» **Task details**
Reproduce the opening lines of the listing below exactly, stopping after the line that contains "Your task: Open" and leaving out any pictures.

» **Recorded information**
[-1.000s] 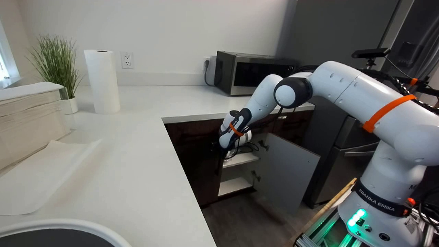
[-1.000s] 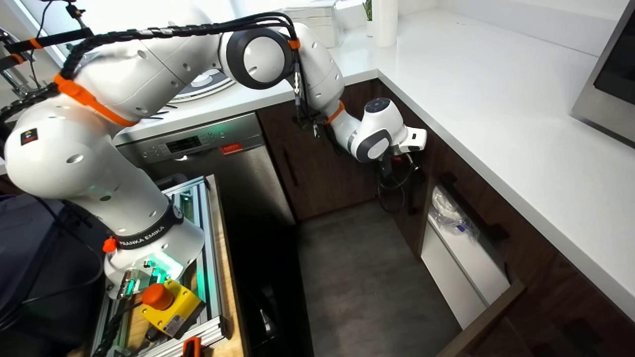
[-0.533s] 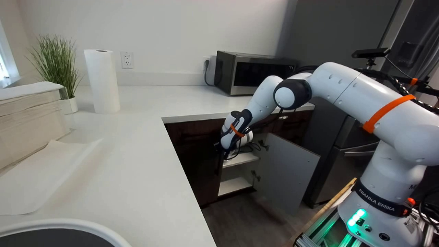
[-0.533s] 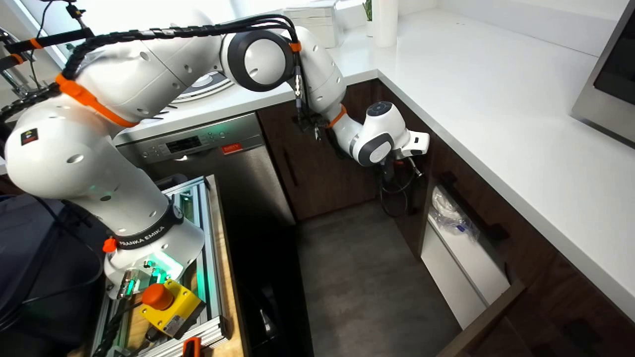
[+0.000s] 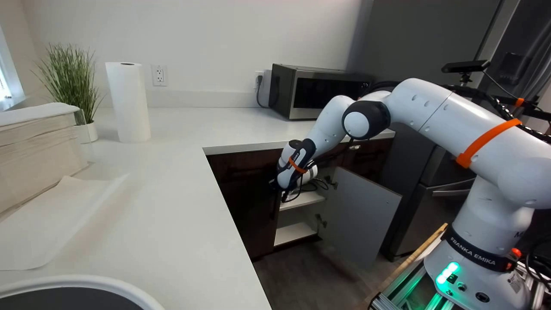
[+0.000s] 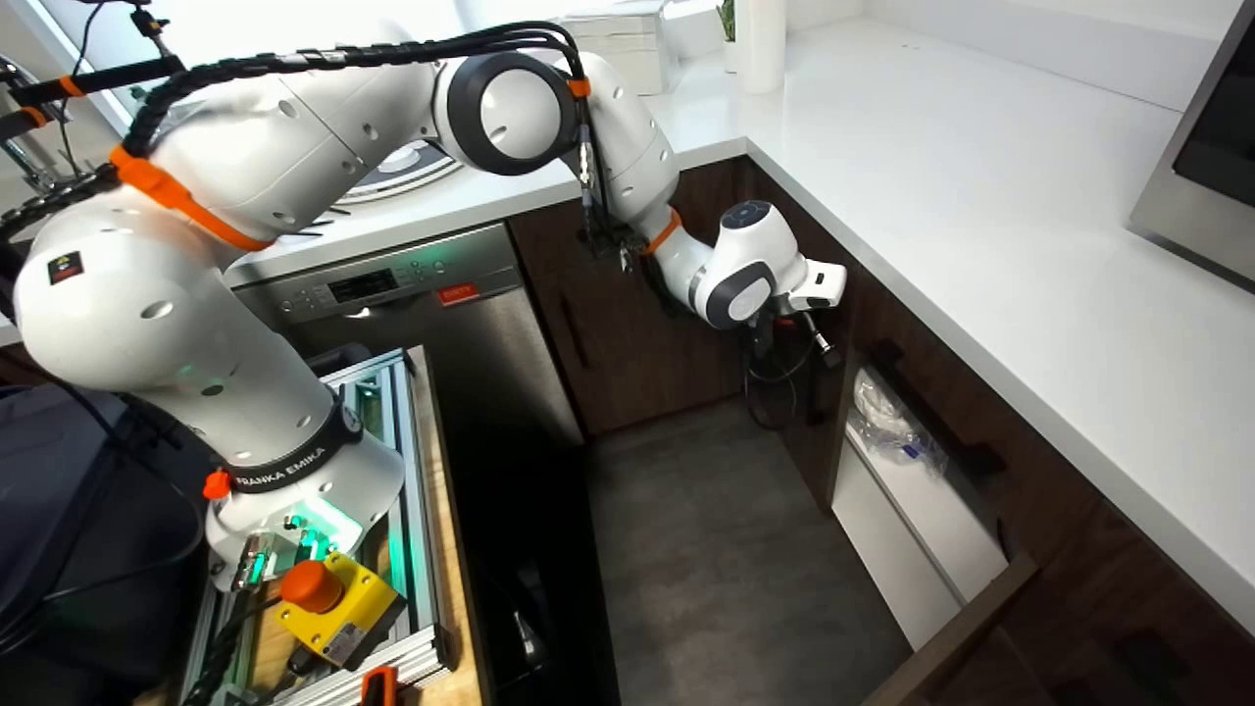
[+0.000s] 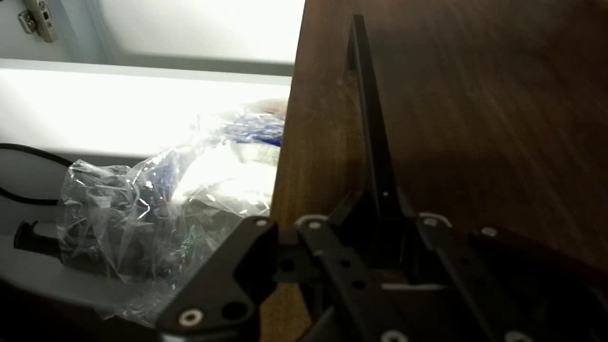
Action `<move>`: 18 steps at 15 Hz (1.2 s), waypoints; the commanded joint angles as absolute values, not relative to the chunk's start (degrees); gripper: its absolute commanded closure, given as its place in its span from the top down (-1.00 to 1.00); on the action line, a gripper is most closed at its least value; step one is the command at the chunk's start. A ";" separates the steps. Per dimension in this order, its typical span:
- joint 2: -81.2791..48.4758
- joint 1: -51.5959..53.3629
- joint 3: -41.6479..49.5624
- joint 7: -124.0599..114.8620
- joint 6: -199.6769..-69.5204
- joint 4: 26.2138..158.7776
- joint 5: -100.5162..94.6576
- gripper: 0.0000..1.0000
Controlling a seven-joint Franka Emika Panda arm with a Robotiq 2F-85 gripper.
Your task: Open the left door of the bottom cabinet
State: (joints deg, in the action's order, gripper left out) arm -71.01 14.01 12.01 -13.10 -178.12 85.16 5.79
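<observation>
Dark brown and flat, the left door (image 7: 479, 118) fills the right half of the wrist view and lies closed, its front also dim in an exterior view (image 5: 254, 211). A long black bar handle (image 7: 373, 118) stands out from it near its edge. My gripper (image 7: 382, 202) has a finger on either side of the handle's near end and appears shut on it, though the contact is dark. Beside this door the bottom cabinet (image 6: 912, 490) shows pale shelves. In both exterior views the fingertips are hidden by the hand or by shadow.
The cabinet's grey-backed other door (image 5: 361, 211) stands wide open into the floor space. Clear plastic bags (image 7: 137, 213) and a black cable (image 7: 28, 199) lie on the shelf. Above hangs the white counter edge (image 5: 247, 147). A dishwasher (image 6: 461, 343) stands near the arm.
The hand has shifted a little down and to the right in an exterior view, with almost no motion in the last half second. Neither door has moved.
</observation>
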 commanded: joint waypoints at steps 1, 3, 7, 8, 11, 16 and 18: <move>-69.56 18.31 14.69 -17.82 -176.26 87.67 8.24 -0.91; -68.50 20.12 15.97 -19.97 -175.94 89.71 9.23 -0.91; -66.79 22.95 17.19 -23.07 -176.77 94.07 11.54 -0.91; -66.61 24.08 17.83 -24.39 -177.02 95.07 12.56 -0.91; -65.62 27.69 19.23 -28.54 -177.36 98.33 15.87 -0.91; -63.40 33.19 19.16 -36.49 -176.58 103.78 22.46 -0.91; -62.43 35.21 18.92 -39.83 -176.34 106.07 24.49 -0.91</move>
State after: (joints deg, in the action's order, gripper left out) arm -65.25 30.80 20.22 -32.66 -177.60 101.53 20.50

» **Result below**
[-1.000s] 
[-1.000s] 
[-0.533s] 
[-0.533s] 
[+0.000s] 
[+0.000s] 
[+0.000s] 
Action `<move>`: 18 steps at 15 Hz (1.2 s), waypoints; the commanded joint angles as absolute values, not relative to the chunk's start (degrees); gripper: its absolute commanded closure, given as its place in its span from the top down (-1.00 to 1.00); on the action line, a gripper is most closed at its least value; step one is the command at the chunk's start. A ";" separates the steps. Per dimension in this order, its typical span:
- joint 2: -81.2791..48.4758
- joint 1: -51.5959..53.3629
- joint 3: -41.6479..49.5624
- joint 7: -124.0599..114.8620
- joint 6: -199.6769..-69.5204
- joint 4: 26.2138..158.7776
- joint 5: -100.5162..94.6576
- gripper: 0.0000..1.0000
Controlling a seven-joint Franka Emika Panda arm with a Robotiq 2F-85 gripper.
Your task: Open the left door of the bottom cabinet

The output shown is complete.